The problem is that these are not trivial changes. Some are founded on decisions that could cause a raft of employment tribunal claims and employers have to do all they can to mitigate that effect.
Employment tribunals in 2021:
Certainly, working from home is a well-discussed topic and the section of any employment contract about ‘normal place of work’ will be one that will have permanently changed for many people. But while moving work from office-based to a hybrid or fully home-based model will undoubtedly require liaising with employees to find the right balance, this is one hurdle that can be relatively easily overcome.

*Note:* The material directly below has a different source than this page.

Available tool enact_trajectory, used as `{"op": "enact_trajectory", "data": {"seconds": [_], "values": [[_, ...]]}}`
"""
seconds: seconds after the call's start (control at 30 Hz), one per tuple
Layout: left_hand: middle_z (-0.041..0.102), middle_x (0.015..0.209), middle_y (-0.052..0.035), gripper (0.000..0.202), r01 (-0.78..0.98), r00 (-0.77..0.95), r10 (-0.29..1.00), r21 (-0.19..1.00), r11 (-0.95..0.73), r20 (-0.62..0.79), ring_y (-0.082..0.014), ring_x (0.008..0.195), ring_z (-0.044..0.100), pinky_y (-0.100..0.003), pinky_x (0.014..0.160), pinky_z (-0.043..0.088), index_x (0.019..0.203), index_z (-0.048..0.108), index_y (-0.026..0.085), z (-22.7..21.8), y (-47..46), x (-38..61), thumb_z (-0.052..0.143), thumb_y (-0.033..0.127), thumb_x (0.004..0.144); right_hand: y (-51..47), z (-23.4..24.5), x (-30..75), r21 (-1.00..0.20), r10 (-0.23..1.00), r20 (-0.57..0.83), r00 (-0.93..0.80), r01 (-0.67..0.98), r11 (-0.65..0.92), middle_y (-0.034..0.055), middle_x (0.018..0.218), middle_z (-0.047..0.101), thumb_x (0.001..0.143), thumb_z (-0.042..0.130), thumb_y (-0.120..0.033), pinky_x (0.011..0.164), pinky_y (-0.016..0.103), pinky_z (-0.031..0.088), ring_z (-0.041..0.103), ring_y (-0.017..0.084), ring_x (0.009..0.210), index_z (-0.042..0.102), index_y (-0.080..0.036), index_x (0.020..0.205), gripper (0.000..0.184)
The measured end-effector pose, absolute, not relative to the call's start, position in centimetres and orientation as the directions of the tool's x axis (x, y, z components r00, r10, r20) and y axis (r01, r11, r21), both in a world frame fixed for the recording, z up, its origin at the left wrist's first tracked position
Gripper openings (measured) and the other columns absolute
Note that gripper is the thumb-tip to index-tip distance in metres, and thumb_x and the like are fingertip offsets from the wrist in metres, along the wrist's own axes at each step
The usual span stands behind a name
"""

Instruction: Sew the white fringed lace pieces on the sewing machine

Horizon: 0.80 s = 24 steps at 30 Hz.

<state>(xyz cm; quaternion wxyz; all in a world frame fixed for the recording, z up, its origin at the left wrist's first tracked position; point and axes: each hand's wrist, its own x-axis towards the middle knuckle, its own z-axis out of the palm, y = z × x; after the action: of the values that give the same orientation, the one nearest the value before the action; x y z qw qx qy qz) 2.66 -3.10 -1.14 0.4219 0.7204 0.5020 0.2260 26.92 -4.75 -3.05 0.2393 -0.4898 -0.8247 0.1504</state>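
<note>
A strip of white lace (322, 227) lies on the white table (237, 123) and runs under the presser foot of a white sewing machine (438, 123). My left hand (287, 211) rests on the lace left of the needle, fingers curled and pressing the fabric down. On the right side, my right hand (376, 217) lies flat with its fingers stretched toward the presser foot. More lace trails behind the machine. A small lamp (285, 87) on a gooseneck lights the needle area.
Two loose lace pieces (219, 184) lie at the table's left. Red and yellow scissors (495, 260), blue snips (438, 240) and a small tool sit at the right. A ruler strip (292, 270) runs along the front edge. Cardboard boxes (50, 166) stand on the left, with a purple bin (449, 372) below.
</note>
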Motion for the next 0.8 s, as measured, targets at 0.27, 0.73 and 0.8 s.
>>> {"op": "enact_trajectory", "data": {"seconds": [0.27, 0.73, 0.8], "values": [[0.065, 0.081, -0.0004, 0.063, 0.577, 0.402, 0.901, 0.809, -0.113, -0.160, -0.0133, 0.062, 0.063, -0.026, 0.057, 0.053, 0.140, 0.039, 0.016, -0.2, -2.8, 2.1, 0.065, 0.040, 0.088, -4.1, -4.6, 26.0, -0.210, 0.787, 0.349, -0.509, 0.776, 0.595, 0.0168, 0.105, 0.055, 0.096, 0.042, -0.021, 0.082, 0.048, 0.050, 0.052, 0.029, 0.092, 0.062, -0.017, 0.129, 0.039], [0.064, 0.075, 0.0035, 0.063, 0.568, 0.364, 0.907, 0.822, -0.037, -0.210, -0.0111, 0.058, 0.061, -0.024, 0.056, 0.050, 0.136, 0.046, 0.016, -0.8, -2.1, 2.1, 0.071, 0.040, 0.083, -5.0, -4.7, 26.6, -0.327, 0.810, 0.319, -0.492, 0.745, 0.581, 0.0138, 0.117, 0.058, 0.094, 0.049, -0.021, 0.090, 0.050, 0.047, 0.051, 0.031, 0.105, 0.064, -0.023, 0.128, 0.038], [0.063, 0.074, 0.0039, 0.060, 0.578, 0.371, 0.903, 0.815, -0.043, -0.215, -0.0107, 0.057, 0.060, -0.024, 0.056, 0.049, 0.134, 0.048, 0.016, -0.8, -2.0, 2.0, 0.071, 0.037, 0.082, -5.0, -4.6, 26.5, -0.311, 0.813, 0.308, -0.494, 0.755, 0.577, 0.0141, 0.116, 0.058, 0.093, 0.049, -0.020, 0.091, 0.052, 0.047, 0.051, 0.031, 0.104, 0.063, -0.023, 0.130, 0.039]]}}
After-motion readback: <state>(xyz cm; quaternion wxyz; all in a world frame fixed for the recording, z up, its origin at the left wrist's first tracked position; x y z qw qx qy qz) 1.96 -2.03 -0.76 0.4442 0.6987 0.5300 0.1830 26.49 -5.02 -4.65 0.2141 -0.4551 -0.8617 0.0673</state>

One of the largest changes from working from home will be company policy and how to manage and measure workloads as well as the productivity of employees. Doing this correctly can make sure that employees are cared for and promoted when deserved. It is a move that will take time, but it should result in greater results rather than negative tribunals.
However, there are some areas that are not as easily handled with negotiation and communication between employer and employee.
The pandemic triggers a rise in employment tribunal cases
Already, in the past financial year as courts and tribunals were running at a low capacity, almost 117,926 tribunals were heard in court – higher than the 10-year average of 116,916.
While the majority of these cases were down to unfair dismissal (23,904), something we expect to see at a time of recession, almost 15,000 were attributed to breach of contract and more than 700 to religion or belief discrimination.
The situation we find ourselves in is rife with conflicting emotions, opinions and beliefs (including vaccine hesitancy). There is the potential to create serious friction in offices that were close-knit before the pandemic.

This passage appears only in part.